Il est étonnant de constater que lorsqu’une chose touche à son dernier moment, on ne la regarde plus que comme un bonheur qui s’en va. Les instants de chagrin, les ombres, les épines, tout disparaît.

La dernière heure en fait une chose regrettable. En face de l’effacement, on s’attendrit, et l’on trouve aussi toujours quelques larmes à répandre sur le départ.
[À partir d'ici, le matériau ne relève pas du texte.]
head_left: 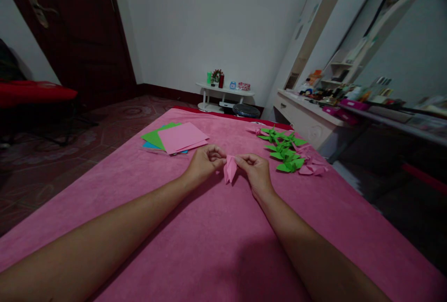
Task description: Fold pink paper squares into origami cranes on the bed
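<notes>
Between my two hands is a small folded piece of pink paper (230,169), its two narrow points hanging downward. My left hand (206,162) pinches its upper left edge with thumb and fingers. On the other side, my right hand (256,169) grips the upper right edge between thumb and forefinger. To the right lie several green folded paper cranes (284,150) in a cluster, with pink folded paper cranes (312,168) beside them. Beyond my left hand, a stack of flat paper squares (183,136) shows pink on top, with green and blue sheets underneath.
A pink cloth (195,241) covers the surface under my hands. Past its far edge stand a low white table (225,88) with small items and a round dark stool (246,110). A cluttered dresser (307,113) is on the right, a red seat (35,93) on the left.
</notes>
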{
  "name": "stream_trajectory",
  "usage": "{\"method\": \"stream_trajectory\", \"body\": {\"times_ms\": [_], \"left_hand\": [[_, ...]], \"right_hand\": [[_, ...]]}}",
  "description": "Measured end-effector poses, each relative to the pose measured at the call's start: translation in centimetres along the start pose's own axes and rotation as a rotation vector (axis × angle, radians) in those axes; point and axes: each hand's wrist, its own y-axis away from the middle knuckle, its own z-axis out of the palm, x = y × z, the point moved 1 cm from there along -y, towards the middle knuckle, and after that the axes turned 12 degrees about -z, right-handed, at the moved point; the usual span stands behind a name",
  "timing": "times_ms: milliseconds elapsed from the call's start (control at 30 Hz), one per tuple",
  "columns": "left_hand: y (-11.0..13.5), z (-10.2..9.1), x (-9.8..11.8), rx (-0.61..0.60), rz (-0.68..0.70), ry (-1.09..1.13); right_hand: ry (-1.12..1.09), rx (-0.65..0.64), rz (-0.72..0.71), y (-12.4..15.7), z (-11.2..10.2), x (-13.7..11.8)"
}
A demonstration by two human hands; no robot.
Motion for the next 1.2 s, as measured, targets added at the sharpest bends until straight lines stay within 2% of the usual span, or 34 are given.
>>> {"method": "stream_trajectory", "body": {"times_ms": [200,333,500,667,933,1200], "left_hand": [[-0.1,0.0,-0.4,-0.002,-0.006,-0.052],[0.2,0.0,-0.1,0.043,0.027,-0.070],[0.3,0.0,0.3,0.037,0.087,-0.175],[0.2,-0.2,0.3,0.064,0.077,-0.196],[0.4,0.1,0.9,0.065,-0.035,-0.122],[0.7,0.3,1.0,0.010,-0.071,0.070]], "right_hand": [[-0.062,0.000,0.027,0.0,0.0,0.2],[-0.097,-0.001,0.056,0.1,0.1,0.0],[-0.067,-0.010,0.047,0.1,0.2,-0.2],[-0.033,-0.036,0.036,0.2,0.2,-0.4],[-0.015,-0.063,0.039,0.3,0.4,-0.5],[0.112,-0.099,-0.074,0.4,0.5,-0.9]]}}
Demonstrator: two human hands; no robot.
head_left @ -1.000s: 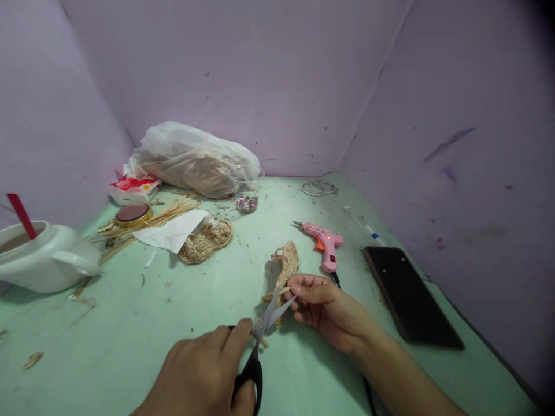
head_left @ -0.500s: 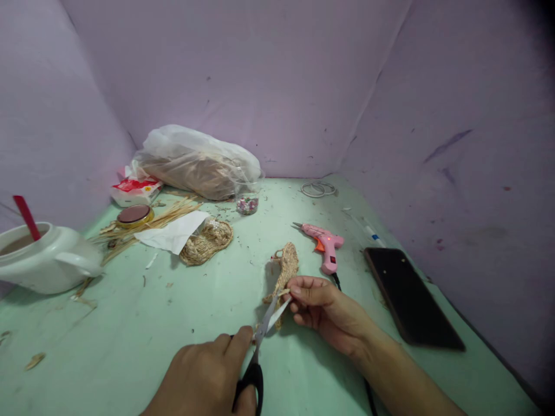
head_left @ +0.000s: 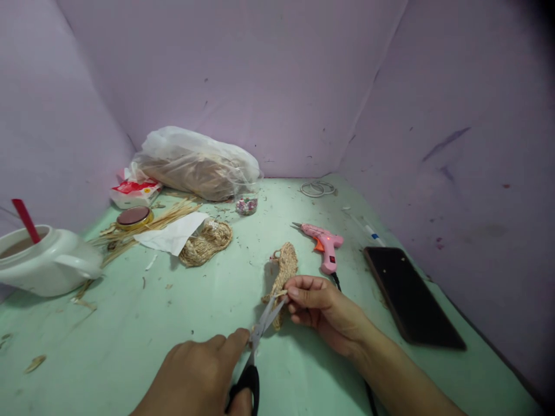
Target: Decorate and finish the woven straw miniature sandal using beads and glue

Nous sommes ainsi faits ; mais les femmes, encore bien plus que nous, se livrent à l’émotion larmoyante et chargée de regrets quand arrive une séparation : à ce qui va ne plus être, elles ne savent plus trouver que des charmes.

Donc, Mme Hélène trouvait douces, charmantes, bonnes et regrettables les dix années avec lesquelles le sort, représenté par le marquis de Ferrettes, voulait la faire rompre, et elle fut longtemps à les compter ces belles années, à en évoquer les heures perdues.

Les souvenirs rappelés revinrent alors en foule, tous chargés des fleurs et des grâces d’un amour heureux.

Et c’était à toutes ces joies qu’il fallait dire adieu ; c’était à ces choses charmantes qu’il fallait renoncer.

Que le sacrifice lui parut difficile, qu’il lui sembla douloureux, si bien qu’elle se demanda, en toute conscience, si cela lui serait possible !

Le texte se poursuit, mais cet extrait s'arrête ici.